> _TASK TO CARRY OUT_: Among the entries, how many lines carry the string "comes"? Give the number and nothing else.

INPUT MATERIAL: Begin

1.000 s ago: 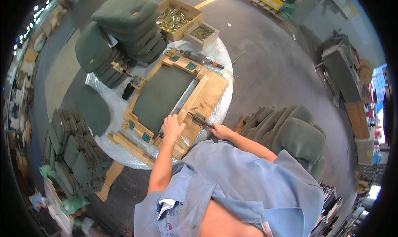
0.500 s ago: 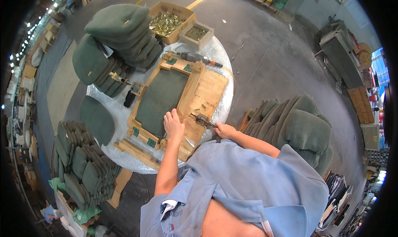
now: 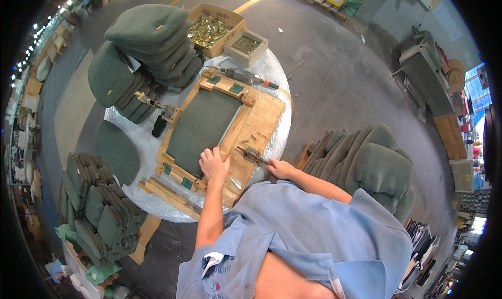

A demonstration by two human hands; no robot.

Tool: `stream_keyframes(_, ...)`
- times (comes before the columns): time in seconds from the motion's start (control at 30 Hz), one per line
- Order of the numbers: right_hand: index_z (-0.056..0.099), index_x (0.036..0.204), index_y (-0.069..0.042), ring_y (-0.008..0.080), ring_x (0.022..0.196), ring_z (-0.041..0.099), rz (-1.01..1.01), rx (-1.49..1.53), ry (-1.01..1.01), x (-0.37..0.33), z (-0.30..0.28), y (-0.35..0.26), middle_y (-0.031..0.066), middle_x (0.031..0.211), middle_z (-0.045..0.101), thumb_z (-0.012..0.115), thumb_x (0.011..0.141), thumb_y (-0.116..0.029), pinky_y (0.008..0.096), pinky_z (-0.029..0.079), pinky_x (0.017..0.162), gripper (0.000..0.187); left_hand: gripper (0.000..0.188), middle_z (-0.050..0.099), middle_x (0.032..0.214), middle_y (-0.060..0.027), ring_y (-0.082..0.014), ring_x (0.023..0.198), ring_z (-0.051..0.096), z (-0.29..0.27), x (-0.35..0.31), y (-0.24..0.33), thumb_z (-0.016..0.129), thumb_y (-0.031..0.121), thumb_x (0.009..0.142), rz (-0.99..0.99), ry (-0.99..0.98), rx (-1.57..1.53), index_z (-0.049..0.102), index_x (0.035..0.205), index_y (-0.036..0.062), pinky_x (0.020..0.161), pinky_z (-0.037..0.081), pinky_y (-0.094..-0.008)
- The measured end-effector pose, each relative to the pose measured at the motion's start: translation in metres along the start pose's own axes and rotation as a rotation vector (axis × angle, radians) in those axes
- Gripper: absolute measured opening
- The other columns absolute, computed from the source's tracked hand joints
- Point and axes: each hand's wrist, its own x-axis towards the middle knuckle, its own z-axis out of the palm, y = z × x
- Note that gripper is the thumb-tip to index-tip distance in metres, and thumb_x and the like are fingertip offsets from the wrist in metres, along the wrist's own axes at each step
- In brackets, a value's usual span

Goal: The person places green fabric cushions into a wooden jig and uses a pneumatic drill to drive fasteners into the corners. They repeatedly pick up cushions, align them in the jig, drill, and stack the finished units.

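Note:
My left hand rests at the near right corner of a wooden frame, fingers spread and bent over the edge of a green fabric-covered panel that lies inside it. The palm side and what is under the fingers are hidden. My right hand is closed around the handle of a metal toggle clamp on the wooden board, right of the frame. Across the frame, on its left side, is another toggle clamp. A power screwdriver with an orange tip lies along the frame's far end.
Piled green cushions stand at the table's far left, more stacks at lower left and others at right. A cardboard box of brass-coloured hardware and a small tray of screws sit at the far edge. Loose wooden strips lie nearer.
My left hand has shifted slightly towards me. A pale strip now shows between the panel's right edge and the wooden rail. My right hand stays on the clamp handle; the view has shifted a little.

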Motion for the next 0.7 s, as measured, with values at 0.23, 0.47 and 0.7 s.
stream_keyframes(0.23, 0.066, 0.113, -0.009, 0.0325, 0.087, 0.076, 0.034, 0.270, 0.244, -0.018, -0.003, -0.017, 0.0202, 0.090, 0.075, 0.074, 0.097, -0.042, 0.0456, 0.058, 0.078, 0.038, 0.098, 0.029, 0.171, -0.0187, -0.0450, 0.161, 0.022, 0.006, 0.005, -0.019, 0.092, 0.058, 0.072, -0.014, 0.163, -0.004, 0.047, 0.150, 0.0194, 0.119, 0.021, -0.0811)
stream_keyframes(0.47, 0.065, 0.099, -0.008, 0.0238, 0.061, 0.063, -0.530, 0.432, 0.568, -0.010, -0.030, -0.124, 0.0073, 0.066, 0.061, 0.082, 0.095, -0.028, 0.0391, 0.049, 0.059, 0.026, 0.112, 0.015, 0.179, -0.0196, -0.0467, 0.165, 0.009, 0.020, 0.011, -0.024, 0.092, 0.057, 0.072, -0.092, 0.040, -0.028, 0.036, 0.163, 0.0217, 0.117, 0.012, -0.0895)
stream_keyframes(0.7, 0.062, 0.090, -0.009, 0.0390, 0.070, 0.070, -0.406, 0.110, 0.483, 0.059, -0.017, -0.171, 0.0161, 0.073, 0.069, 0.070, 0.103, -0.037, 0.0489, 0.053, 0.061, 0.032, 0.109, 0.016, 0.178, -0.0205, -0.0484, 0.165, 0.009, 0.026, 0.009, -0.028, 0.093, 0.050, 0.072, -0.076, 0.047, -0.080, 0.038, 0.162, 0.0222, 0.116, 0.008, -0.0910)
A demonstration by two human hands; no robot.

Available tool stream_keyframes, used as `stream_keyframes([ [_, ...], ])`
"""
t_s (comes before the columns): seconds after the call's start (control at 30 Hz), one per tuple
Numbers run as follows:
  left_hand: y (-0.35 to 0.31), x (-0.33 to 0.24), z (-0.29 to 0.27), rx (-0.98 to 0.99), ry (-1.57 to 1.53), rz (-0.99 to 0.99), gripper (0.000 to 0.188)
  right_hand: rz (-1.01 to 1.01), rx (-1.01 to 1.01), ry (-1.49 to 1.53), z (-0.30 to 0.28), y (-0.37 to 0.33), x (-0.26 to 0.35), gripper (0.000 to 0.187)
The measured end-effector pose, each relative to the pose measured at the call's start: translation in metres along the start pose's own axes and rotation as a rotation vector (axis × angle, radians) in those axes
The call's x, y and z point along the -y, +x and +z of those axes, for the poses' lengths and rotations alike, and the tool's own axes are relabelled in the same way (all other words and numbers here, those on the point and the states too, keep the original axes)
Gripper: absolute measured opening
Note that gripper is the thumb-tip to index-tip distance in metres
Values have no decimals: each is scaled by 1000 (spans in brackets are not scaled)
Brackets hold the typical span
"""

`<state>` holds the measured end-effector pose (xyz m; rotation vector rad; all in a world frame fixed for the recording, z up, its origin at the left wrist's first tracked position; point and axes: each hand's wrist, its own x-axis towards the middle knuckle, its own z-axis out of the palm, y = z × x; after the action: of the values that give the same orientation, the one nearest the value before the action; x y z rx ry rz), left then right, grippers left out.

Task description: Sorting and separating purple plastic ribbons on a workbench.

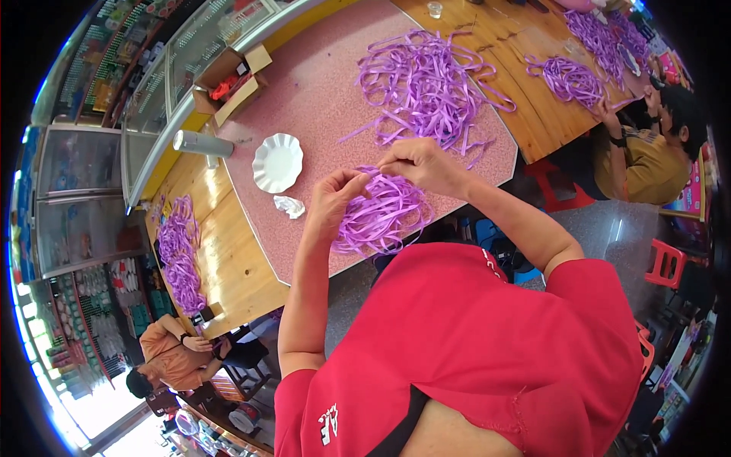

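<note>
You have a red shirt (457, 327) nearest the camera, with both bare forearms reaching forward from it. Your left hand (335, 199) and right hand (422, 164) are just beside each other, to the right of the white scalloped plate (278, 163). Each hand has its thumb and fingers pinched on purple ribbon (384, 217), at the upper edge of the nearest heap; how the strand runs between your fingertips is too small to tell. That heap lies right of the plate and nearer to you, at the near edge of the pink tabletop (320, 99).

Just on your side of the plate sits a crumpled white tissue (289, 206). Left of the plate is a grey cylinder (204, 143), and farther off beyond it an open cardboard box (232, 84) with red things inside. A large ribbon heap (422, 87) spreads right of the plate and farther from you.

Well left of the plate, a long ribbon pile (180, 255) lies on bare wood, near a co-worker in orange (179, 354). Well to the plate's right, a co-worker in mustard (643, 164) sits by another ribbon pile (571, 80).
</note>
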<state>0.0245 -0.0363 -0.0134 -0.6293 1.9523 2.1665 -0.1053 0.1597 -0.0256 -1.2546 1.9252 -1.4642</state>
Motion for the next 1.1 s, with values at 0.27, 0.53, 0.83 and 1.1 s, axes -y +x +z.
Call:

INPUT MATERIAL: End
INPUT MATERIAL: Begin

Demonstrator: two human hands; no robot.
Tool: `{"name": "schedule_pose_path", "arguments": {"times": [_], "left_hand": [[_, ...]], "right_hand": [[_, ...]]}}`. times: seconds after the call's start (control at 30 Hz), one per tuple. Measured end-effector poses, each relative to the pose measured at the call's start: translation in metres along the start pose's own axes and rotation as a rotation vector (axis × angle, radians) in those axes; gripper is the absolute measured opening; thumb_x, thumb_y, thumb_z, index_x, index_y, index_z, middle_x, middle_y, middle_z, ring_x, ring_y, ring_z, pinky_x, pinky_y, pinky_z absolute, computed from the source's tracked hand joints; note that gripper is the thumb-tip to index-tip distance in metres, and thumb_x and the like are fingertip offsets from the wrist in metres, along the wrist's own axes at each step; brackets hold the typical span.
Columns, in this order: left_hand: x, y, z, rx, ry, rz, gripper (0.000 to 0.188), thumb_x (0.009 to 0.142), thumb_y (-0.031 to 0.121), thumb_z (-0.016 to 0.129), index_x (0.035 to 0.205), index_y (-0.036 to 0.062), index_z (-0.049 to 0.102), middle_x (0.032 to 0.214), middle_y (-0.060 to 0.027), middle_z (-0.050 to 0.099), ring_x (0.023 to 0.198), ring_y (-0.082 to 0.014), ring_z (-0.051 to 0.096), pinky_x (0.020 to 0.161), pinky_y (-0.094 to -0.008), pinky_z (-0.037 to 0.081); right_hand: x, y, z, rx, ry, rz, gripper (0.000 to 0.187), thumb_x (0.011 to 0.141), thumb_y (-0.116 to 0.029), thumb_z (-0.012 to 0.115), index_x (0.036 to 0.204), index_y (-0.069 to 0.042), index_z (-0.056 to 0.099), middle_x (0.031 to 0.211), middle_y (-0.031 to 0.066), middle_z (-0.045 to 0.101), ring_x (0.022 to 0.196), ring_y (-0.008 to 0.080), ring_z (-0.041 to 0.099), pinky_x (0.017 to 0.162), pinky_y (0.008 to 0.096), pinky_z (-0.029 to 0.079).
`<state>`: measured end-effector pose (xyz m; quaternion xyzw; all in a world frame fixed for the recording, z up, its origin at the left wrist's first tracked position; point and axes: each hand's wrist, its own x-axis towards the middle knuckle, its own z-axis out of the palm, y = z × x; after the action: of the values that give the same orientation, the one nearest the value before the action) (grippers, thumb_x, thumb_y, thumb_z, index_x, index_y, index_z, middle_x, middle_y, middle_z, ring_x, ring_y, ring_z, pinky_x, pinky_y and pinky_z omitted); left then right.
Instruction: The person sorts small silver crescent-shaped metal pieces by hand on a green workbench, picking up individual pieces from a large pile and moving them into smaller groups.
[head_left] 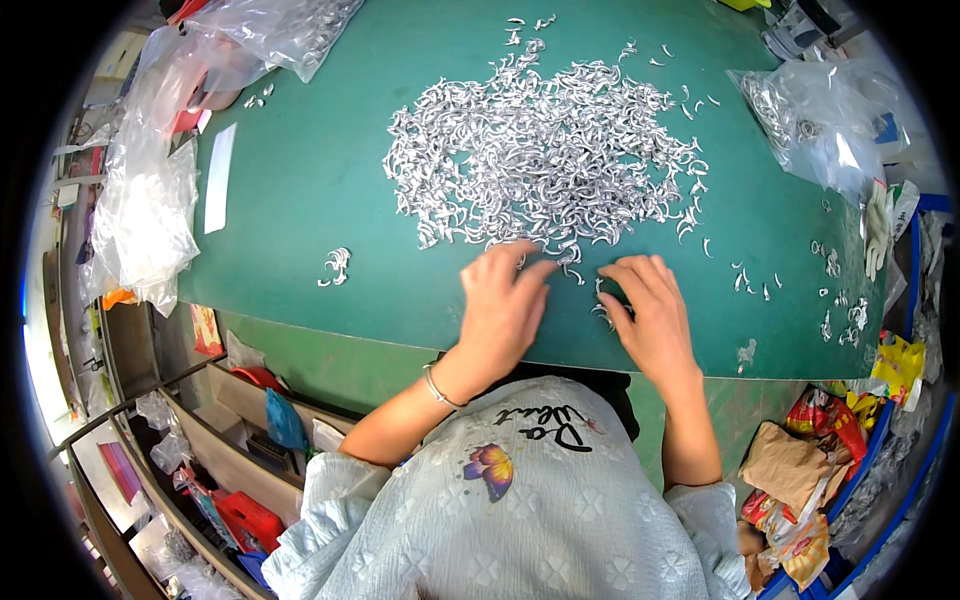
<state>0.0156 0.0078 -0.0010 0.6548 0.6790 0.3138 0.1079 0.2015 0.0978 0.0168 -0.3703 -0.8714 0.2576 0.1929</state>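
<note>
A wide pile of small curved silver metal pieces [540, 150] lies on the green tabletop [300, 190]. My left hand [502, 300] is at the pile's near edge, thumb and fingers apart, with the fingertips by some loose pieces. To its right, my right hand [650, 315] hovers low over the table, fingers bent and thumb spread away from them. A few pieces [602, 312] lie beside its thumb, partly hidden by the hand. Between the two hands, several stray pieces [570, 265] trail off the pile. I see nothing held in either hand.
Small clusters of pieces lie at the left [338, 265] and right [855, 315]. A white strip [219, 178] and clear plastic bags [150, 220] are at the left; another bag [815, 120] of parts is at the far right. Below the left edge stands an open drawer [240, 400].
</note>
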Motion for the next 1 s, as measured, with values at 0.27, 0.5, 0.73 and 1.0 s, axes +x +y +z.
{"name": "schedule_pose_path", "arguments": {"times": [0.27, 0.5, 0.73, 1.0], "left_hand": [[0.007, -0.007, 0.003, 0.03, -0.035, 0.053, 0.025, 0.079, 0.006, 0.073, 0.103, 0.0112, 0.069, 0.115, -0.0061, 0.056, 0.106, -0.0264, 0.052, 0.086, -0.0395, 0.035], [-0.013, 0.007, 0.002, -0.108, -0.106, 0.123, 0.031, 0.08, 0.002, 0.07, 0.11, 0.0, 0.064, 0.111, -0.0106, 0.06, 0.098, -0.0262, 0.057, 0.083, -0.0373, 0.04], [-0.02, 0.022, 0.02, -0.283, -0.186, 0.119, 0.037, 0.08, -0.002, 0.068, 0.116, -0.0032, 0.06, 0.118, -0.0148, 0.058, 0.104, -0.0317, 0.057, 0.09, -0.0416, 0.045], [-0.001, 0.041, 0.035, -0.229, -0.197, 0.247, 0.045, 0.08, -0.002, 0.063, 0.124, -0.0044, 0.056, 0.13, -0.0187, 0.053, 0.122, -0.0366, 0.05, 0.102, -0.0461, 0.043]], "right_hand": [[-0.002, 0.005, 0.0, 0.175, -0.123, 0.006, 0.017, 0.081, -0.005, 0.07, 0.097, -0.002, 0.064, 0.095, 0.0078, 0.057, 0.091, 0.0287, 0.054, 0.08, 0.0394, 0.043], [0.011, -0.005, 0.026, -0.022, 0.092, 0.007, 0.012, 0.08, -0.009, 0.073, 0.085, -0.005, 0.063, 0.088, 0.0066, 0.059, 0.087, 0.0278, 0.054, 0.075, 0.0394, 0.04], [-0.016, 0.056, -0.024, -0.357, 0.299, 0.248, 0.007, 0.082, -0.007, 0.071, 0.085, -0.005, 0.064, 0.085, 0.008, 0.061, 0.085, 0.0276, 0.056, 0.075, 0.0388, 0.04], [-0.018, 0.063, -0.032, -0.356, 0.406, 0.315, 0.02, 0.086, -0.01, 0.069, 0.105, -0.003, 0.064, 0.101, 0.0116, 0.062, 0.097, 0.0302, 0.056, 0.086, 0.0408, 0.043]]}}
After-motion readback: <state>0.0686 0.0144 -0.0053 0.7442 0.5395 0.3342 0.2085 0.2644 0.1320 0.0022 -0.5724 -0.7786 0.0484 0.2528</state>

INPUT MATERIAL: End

> _WRITTEN SOLUTION_: 2